Nothing is known of Jansz's early life. He entered the service of the Dutch East India Company (VOC) sometime before 1600, and sailed from the Netherlands for the East Indies in December 1603 as skipper of the Duyfken (or Duijfken, meaning Little Dove), part of a fleet of twelve ships. Once in the Indies, Jansz was sent to search out other outlets for trade, particularly in "the great land of Nova Guinea and other East and Southlands."
On November 18 1605, the Duyfken sailed from Bantam to the coast of western New Guinea. She then crossed eastern end of the Arafura Sea, without seeing Torres Strait, into the Gulf of Carpentaria, and made a landfall on the western shore of Cape York in Queensland, near the modern town of Weipa. Jansz charted 320km of the Australian coast, which he thought was a southern extension of New Guinea.
Finding the land swampy and the people inhospitable (ten of his men were killed on various shore expeditions), at Cape Keerveer ("Turnabout"), south of Albatross Bay, Jansz headed home and arrived at Bantam in June 1606. He called the land he had discovered "Nieu Zelandt," but this name was not adopted, and was later used by Abel Tasman to name New Zealand.
Although there have been many suggestions that earlier navigators from China, France or Portugal may have discovered parts of Australia, the Duyfken is the first European vessel known to have done so.

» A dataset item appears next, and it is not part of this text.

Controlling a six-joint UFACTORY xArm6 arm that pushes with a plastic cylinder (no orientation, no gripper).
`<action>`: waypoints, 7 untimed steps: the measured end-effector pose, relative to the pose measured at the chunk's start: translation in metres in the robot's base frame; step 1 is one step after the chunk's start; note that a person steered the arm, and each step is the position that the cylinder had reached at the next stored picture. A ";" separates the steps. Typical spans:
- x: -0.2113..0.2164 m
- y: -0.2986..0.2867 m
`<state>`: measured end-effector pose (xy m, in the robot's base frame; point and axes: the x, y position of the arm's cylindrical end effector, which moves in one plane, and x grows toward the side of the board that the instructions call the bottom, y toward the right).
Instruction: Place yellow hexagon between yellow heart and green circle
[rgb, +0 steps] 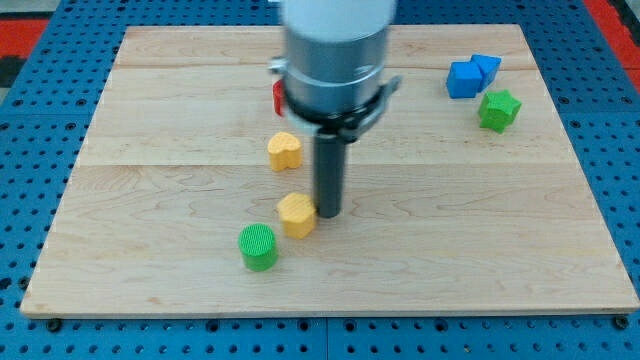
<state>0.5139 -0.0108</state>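
While the pale wooden worktop (500, 230) spreads wide with visible plank grain, my tip (328, 214) sits just beside the yellow hexagon (296, 214), on its right in the view, apparently touching it. No gripper exists here, only a smooth dark rod. That faceted hexagon lies between the yellow heart (284, 150) above and the ribbed green circle (259, 247) below-left, nearer the circle.

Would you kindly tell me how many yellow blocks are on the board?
2: the yellow heart above centre-left, and the yellow hexagon below it, touching my tip. The arm may hide others.
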 end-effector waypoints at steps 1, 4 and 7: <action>-0.008 0.034; 0.028 -0.036; 0.028 0.013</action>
<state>0.5417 0.0025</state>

Jansz served in the Netherlands East Indies for several periods (1603-11, 1612-16, including a period as governor of Fort Henricus on Solor, and 1618-28, during which time was served as admiral of the Dutch fleet and as governor of Banda 1623-27). Jansz was awarded a chain of honour in 1619 for his part in capturing four ships of the British East India Company which had aided the Javanese in their defence of the town of Jakarta against the Dutch. In 1628 he retired to the Netherlands with the rank of admiral.

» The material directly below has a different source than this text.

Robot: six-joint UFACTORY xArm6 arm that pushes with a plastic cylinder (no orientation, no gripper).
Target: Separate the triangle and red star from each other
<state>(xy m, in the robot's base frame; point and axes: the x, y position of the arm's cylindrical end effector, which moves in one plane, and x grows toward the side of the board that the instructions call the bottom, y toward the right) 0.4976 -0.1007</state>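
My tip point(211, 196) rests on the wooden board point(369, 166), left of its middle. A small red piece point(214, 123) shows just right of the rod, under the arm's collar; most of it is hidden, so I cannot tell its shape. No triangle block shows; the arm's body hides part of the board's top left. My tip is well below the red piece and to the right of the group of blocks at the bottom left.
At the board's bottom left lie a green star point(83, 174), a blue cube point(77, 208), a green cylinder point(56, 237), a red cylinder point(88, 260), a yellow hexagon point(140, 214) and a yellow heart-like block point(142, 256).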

The original journals and charts made during Jansz's 1606 voyage have been lost, but the National Library of Austria in Vienna holds a copy of the map made around 1670. The map, which shows the location of the first landfall in Australia by the Duyfken, is part of the Atlas Blaeu Van der Hem, brought to Vienna in 1730 by Prince Eugene of Savoy.
Hi On your website you submit that the name of the first European to chart an Australian coast is Jansz This is not ultimately correct.

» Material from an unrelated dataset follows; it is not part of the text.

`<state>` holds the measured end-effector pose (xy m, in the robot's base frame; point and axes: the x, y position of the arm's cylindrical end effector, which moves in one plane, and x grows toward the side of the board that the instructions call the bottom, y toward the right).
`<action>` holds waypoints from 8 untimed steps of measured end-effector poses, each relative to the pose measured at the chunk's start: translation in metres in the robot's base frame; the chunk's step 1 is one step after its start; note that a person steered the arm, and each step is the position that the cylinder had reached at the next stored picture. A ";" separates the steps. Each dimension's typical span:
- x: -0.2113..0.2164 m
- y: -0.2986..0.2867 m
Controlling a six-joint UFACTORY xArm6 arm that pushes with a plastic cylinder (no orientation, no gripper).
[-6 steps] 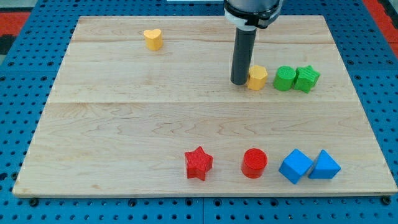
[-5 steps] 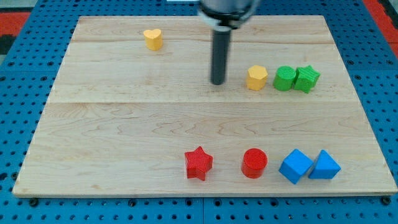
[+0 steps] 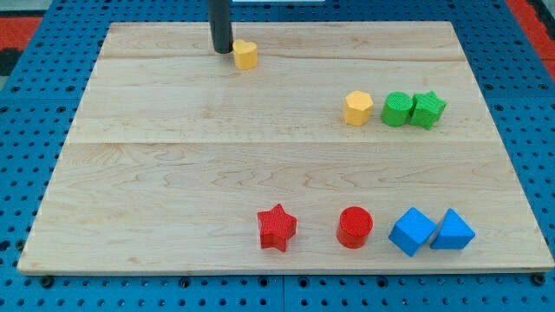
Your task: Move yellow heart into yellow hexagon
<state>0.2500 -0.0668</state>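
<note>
My tip (image 3: 222,49) rests on the wooden surface (image 3: 173,173) near the view's top, just left of the yellow heart (image 3: 245,55) — touching or nearly so. The yellow hexagon (image 3: 357,108) sits well apart toward the view's right, beside two green blocks (image 3: 413,109). No hand is fitted — only the rod.

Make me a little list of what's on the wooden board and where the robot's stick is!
my tip: near the view's top, just to the view's left of the yellow heart
yellow heart: close to the tip, contact unclear
yellow hexagon: right of centre, far from the heart
green blocks: two side by side, right of the hexagon
red star: near the view's bottom
red cylinder: right of the star
blue blocks: two together, bottom right
board: wooden
</note>
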 end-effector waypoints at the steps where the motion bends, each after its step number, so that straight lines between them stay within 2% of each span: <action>1: 0.050 0.083; 2: 0.091 0.132; 5: 0.114 0.126; 6: 0.132 0.090; 7: 0.193 0.069; 8: 0.207 0.109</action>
<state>0.4568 0.0425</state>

It is however Janszoon (two Syllables). Calling him Jansz in an English text is (inadvertently) misleading as Jansz. (with abbreviation point) is a 17th century abbreviation of Janszoon and this is not recognised as such by your readers. Therefore his full name should always be used in writing excepting in Dutch where people have been educated to recognise the abbreviation ( like we know what ETC means).
Could you please change the name everywhere where it appears in your texts?
This website is telling the story of the Australian People. Here in Australia we speak English. That is our official language. Every published English language text book we have referred to uses the shortened form of his name, usually with a respectful reference to the Dutch translation. Therefore we will continue follow the majority. We have added his Dutch name the the page heading to assist Dutch speaking people, but we Australians speak English and the Eureka Council's purpose is to strengthen our Australian heritage and Culture. Those of us who's families actually lived the Colonial History being presented on this web-site are entitled to a Heritage and a Culture too; and that begins with having the right to speak our own language. Willem Jansz is this man's Australian name.